How Is Follicular Dendritic Cell Sarcoma Diagnosed?

A definite diagnosis is made by biopsy of a segment of the tumor. Microscopic examination of the tumor cells' morphological features will help diagnose to some extent. However, the histological feature of the cancer is quite similar to that of lymphomas and connective tissue sarcomas, which makes the diagnosis difficult. Numerous tests can be employed to diagnose the tumor. These include

• Computed tomography (CT) scan.

• Positron emission tomography (PET scan).

• Chest X-rays.

• Blood Tests

Immunohistochemical staining of the tumor samples will help in identifying the tumor markers. Specific proteins like CD21, CD23, and CD35 are the most commonly observed markers in follicular dendritic cell sarcomas. Additional proteins observed include fascin, clusterin, and podoplanin. Therefore, identification of the tumor markers will help in diagnosing the disease.

What Are the Treatment Approaches for Follicular Dendritic Cell Sarcoma?

The treatment approach selected by the physician depends on certain factors like

• The size of the cancerous growth and the extent of spread to other parts of the body.

• The rate of growth of the tumor.

• General health and fitness of the patient.

After evaluating the factors, the physician will determine whether the patient requires surgical excision of the tumor, followed by chemotherapy and radiotherapy. Patients treated with surgery alone showed a high rate of recurrence of the tumor.

Chemotherapeutic agents used are the ones employed in the treatment of similar neoplasms like malignant lymphomas and other soft tissue neoplasms.
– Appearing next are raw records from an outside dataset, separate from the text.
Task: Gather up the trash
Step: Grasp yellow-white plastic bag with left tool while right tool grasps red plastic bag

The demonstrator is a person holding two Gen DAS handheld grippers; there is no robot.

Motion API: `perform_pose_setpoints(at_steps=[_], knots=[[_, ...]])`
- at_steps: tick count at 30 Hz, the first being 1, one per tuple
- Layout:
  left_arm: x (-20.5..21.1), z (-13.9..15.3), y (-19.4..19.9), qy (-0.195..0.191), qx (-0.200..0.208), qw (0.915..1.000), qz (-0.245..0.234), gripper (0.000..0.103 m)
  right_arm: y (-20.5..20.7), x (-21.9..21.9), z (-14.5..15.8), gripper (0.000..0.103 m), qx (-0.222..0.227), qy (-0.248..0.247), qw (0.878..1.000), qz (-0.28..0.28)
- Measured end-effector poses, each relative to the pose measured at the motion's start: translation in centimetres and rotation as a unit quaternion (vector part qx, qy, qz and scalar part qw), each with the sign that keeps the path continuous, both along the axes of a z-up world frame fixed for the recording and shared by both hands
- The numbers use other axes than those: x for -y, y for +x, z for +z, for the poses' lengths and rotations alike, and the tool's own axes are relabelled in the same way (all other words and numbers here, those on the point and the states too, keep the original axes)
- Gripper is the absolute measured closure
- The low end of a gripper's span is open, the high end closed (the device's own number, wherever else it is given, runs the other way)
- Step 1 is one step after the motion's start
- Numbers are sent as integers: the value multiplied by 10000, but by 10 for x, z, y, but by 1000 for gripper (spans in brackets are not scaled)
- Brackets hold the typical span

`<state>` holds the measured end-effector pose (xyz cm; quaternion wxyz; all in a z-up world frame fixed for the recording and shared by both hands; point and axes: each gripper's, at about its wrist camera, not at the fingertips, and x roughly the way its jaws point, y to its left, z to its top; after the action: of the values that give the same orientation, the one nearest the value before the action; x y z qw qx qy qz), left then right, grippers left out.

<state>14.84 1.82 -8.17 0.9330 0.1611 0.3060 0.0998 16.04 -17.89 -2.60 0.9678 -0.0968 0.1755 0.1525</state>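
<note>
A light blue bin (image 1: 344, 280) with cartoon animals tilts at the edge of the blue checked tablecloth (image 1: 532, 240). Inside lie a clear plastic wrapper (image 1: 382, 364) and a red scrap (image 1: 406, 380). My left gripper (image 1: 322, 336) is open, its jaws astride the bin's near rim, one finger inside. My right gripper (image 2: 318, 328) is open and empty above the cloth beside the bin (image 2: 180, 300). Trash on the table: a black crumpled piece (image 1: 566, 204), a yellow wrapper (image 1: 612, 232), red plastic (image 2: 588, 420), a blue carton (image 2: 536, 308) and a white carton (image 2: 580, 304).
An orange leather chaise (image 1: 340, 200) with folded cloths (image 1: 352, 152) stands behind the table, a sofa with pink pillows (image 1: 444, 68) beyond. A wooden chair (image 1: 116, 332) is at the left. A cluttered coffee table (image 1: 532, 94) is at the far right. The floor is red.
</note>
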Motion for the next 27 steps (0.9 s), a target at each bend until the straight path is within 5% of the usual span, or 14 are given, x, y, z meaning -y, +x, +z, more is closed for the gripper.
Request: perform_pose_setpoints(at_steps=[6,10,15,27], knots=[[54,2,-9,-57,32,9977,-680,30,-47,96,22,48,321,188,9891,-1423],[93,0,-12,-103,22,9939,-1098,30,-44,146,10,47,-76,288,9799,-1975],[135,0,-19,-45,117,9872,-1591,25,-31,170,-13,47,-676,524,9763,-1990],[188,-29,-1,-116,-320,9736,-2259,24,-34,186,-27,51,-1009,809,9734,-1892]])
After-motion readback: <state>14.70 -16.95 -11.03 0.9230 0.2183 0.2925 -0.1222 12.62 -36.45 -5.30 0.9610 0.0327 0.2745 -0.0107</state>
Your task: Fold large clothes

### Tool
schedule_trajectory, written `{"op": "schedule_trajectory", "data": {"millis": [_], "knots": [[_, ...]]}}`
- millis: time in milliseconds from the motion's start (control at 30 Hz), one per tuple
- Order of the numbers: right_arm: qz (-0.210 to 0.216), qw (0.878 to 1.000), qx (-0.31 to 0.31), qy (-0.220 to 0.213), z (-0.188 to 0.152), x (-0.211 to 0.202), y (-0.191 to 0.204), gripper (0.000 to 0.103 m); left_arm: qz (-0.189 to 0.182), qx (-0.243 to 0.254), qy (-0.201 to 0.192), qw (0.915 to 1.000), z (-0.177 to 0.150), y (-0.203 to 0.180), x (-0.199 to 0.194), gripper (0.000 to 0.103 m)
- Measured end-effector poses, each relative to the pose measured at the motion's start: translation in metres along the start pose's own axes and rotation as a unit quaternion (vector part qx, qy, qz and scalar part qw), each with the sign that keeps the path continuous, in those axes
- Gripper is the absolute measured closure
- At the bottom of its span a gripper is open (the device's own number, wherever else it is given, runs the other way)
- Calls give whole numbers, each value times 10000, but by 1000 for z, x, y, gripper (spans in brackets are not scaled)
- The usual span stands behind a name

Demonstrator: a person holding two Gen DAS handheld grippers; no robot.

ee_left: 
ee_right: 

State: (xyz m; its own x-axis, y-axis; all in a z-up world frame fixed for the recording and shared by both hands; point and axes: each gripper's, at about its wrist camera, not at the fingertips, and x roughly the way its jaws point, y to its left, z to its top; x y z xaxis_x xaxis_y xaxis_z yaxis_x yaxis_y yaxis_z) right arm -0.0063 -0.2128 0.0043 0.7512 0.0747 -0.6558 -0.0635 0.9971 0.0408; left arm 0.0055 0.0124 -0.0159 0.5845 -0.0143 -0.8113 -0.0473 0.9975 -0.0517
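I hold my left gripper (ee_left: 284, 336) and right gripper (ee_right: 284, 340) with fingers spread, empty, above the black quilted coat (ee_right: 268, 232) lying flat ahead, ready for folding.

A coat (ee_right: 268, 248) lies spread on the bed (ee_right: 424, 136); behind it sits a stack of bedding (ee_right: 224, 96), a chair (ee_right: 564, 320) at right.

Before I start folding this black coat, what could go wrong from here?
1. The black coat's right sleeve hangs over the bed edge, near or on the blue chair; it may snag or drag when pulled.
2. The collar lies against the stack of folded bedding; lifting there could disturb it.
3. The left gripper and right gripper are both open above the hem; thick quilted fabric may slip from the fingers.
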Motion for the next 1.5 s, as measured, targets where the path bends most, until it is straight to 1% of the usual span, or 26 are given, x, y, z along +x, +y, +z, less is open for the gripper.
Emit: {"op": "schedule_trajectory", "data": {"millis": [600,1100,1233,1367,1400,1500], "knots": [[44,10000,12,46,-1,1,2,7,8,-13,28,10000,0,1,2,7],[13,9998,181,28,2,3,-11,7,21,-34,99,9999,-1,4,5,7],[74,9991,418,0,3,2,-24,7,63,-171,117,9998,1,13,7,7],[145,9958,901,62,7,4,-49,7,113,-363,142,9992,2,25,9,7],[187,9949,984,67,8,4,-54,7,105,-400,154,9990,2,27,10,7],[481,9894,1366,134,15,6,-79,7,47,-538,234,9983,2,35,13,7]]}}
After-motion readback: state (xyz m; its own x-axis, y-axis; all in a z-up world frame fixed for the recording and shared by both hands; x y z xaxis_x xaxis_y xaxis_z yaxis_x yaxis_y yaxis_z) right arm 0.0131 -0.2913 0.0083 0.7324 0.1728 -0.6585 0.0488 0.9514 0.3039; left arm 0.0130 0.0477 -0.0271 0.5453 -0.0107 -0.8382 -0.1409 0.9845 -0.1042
Using a chemotherapeutic regimen for another disease was considered a doubtful way to treat the condition. Further studies suggested that surgical excision followed by cytotoxic drugs yielded better outcomes. All the advances in the management of follicular dendritic cell sarcomas come from the development of better treatment modalities for other similar cancers.

Conclusion:

The above review shows that follicular dendritic cell sarcoma is an uncommon neoplasm of unknown etiology. It has microscopic features similar to other connective tissue tumors. However, it can be differentiated by immunohistochemical analysis to identify protein markers. The tumor has a high incidence of recurrence after surgical excision and has a high metastasizing capacity. Since the reported cases of follicular dendritic cell sarcomas are very few in the medical literature, an optimal chemotherapeutic regimen could not be evaluated exclusively for the tumor. Further studies and research are needed to identify the exact cause and mechanism of the neoplasm and find the best medical intervention possible to yield better outcomes.